Princípios do Estatuto – Como asseveramos anteriormente, e de forma recorrente, a norma impõe: Respeito à Dignidade: Garantia de tratamento respeitoso e digno.  Acesso Universal: Tratamento adequado e igualitário para todos os pacientes.  Diagnóstico Precoce: Promoção de mecanismos para a detecção precoce do câncer. Humanização do Atendimento: Foco na atenção humanizada ao paciente e à sua família. Início do Tratamento para Pacientes com Sarcoma. O tratamento de sarcomas geralmente envolve uma combinação de cirurgia, quimioterapia e radioterapia, dependendo do tipo, localização e estágio do tumor.

Em relação aos direitos do paciente com câncer podemos resumir que mo Brasil, várias leis protegem os direitos dos pacientes com câncer, garantindo tratamento adequado e acesso a serviços essenciais.
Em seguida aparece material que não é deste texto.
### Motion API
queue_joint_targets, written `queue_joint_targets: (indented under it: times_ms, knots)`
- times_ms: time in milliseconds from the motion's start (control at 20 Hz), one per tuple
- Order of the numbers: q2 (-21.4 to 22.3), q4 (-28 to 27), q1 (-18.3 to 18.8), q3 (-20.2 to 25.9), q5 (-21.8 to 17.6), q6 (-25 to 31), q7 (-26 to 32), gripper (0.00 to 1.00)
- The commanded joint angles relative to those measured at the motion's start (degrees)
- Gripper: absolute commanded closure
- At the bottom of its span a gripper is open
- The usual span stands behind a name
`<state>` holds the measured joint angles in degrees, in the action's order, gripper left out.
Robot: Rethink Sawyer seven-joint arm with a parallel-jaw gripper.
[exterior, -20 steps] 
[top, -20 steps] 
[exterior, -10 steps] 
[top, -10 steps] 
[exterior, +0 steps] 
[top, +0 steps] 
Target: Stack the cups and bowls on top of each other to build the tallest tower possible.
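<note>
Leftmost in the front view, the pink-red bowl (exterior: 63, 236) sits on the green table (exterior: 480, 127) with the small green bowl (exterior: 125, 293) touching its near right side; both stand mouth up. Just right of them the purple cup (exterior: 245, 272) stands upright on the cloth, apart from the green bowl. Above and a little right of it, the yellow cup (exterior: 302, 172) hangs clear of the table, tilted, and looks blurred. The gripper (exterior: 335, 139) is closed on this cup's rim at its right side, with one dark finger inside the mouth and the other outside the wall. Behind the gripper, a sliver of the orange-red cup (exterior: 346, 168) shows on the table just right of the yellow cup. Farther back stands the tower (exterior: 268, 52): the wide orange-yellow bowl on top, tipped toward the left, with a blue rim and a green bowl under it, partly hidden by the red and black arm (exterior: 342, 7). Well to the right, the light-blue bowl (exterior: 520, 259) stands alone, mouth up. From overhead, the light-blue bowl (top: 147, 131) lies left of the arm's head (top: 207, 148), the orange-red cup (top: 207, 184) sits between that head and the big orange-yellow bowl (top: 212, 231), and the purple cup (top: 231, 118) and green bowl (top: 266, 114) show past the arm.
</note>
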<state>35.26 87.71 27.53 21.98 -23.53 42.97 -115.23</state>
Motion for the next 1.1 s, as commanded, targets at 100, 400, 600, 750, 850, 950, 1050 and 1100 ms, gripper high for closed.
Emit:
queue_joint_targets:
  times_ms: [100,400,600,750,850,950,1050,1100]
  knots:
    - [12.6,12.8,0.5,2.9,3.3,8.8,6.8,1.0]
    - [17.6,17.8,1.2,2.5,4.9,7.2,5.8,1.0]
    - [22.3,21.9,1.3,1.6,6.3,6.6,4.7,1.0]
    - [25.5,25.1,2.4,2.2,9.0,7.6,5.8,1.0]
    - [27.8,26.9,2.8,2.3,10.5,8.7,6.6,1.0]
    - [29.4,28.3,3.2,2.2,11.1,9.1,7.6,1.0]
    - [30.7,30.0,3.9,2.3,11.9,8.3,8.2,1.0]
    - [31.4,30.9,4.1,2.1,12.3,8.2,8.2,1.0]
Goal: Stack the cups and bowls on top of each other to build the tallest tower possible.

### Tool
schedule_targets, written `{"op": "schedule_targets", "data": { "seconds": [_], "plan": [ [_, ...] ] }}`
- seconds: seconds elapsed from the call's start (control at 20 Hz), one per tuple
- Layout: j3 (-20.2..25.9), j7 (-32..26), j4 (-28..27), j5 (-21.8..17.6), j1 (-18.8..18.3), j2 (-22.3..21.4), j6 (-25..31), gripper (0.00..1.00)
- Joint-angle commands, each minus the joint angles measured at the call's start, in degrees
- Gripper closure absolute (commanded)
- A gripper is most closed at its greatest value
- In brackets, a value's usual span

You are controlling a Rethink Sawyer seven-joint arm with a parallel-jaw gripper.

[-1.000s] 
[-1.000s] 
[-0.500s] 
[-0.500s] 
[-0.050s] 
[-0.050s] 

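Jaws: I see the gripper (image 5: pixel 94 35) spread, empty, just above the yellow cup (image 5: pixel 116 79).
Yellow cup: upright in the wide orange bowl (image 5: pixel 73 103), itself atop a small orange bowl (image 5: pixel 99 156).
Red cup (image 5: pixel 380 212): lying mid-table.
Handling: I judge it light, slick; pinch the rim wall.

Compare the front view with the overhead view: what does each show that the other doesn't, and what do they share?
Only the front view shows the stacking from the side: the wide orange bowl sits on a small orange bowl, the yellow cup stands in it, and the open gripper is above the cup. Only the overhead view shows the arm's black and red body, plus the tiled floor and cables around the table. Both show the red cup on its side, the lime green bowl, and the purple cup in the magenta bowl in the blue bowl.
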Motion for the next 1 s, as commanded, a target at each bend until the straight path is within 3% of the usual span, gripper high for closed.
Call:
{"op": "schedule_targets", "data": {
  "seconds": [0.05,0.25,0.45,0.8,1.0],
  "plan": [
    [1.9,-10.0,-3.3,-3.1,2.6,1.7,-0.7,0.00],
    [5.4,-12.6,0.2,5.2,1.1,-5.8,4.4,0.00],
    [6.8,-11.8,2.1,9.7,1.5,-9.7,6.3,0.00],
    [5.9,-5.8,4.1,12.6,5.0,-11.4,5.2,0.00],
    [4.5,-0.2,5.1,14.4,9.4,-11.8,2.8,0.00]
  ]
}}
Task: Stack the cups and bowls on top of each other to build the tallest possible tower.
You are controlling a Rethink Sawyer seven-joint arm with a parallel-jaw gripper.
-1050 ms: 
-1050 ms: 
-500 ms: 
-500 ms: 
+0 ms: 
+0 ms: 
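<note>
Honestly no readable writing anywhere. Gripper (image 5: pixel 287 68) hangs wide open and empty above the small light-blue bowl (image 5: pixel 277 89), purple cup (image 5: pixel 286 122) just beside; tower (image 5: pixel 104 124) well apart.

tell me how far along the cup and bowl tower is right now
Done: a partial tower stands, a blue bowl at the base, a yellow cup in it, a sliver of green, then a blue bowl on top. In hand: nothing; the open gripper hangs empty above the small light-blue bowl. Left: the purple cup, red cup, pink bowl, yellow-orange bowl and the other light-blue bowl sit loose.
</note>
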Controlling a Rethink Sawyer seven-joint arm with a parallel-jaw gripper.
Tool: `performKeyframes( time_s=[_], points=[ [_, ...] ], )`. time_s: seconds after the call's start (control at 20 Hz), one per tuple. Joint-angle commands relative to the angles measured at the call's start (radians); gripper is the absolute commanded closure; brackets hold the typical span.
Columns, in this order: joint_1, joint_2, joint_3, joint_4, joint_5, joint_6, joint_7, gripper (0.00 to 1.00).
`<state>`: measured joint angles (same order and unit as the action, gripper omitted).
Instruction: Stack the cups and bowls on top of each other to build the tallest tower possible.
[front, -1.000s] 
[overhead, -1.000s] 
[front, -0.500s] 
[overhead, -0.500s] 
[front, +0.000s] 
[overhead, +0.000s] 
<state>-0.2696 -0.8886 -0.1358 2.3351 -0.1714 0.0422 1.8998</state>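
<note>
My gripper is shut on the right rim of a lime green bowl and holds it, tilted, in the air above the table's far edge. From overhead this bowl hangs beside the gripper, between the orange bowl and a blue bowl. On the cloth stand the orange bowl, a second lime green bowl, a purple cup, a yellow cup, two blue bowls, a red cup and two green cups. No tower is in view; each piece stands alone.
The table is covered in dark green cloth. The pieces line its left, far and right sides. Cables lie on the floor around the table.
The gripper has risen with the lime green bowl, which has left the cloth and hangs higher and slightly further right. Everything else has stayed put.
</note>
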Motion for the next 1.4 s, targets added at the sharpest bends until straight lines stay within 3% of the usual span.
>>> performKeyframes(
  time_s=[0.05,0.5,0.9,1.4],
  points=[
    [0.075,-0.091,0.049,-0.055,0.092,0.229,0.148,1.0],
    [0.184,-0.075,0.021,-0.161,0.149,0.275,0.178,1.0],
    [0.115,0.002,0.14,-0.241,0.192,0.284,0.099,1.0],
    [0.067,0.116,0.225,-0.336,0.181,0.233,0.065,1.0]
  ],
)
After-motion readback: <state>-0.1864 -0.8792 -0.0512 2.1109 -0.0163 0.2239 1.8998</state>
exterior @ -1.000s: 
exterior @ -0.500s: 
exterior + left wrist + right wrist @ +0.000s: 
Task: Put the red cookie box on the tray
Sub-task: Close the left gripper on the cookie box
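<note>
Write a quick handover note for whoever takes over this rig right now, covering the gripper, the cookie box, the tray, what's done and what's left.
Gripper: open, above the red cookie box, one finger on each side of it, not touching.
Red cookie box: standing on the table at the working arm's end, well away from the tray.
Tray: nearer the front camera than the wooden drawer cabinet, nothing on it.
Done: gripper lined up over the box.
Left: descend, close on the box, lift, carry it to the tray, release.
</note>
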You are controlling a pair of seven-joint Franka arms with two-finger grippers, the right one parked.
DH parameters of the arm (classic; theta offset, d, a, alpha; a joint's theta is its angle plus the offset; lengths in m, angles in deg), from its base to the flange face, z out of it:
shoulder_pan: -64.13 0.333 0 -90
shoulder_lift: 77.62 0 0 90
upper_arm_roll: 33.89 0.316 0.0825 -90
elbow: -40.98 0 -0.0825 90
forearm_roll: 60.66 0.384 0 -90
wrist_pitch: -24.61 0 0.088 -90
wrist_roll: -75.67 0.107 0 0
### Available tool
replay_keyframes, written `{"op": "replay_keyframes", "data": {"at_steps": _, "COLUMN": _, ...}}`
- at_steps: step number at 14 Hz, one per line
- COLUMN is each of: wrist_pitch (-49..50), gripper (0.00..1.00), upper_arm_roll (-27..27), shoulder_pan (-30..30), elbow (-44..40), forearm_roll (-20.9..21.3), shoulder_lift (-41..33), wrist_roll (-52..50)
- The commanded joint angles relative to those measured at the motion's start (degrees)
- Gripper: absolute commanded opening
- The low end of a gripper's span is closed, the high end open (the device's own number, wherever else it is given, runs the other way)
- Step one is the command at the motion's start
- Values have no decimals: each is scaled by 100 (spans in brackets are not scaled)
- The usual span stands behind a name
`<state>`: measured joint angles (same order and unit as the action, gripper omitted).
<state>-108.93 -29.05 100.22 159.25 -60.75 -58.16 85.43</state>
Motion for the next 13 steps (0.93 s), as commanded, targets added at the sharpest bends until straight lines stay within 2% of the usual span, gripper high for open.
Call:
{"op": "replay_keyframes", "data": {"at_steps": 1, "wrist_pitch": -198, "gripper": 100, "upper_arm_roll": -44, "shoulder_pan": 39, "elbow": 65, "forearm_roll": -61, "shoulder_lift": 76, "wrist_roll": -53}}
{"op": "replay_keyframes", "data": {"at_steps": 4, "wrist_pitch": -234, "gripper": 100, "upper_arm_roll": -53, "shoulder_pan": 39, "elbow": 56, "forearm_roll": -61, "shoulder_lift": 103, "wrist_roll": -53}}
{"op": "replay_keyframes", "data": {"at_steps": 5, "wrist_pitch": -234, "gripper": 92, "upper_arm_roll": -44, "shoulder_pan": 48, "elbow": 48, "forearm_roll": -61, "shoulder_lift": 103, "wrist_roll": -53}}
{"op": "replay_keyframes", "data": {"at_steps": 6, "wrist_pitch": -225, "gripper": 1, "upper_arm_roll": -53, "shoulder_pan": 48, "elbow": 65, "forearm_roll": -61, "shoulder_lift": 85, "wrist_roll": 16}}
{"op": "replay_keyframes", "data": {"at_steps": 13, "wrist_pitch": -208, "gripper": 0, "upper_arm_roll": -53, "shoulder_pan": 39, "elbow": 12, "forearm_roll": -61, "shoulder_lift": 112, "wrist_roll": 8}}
Aqui estão algumas das principais:

Estatuto da Pessoa com Câncer (Lei nº 14.238/2021). ANEXO I ao Livro.

Institui o Estatuto da Pessoa com Câncer, destinado a assegurar e promover, em condições de igualdade, o acesso ao tratamento adequado e o exercício dos direitos e das liberdades fundamentais da pessoa com câncer. Este estatuto estabelece princípios essenciais como o respeito à dignidade humana, acesso universal e equânime ao tratamento, diagnóstico precoce, e humanização da atenção ao paciente e à sua família2.

Lei 12.732/2012 - ANEXO II ao Livro.

Conhecida como a "Lei dos 60 dias", garante que pacientes diagnosticados com câncer tenham o direito de iniciar o tratamento pelo Sistema Único de Saúde (SUS) em até 60 dias após a confirmação do diagnóstico.

Lei 11.664/2008 - ANEXO III ao Livro.

Assegura o direito à realização de mamografia pelo SUS para detecção e tratamento do câncer de mama.

Lei 12.802/2013 - ANEXO IV ao Livro.

Garante o direito à reconstrução mamária pelo SUS para mulheres que passaram por cirurgia devido ao câncer de mama.

Essas leis são fundamentais para garantir que os pacientes com câncer recebam o tratamento e o apoio necessários para enfrentar a doença com dignidade e respeito.

Conclusão.

Estudar sarcomas é essencial para futuros médicos, PESQUISADORES e oncobiologistas, pois, apesar de raros, esses tumores são altamente agressivos e requerem um diagnóstico e tratamento especializados. A pesquisa contínua e o desenvolvimento de novas terapias são fundamentais para melhorar os resultados dos pacientes com sarcoma.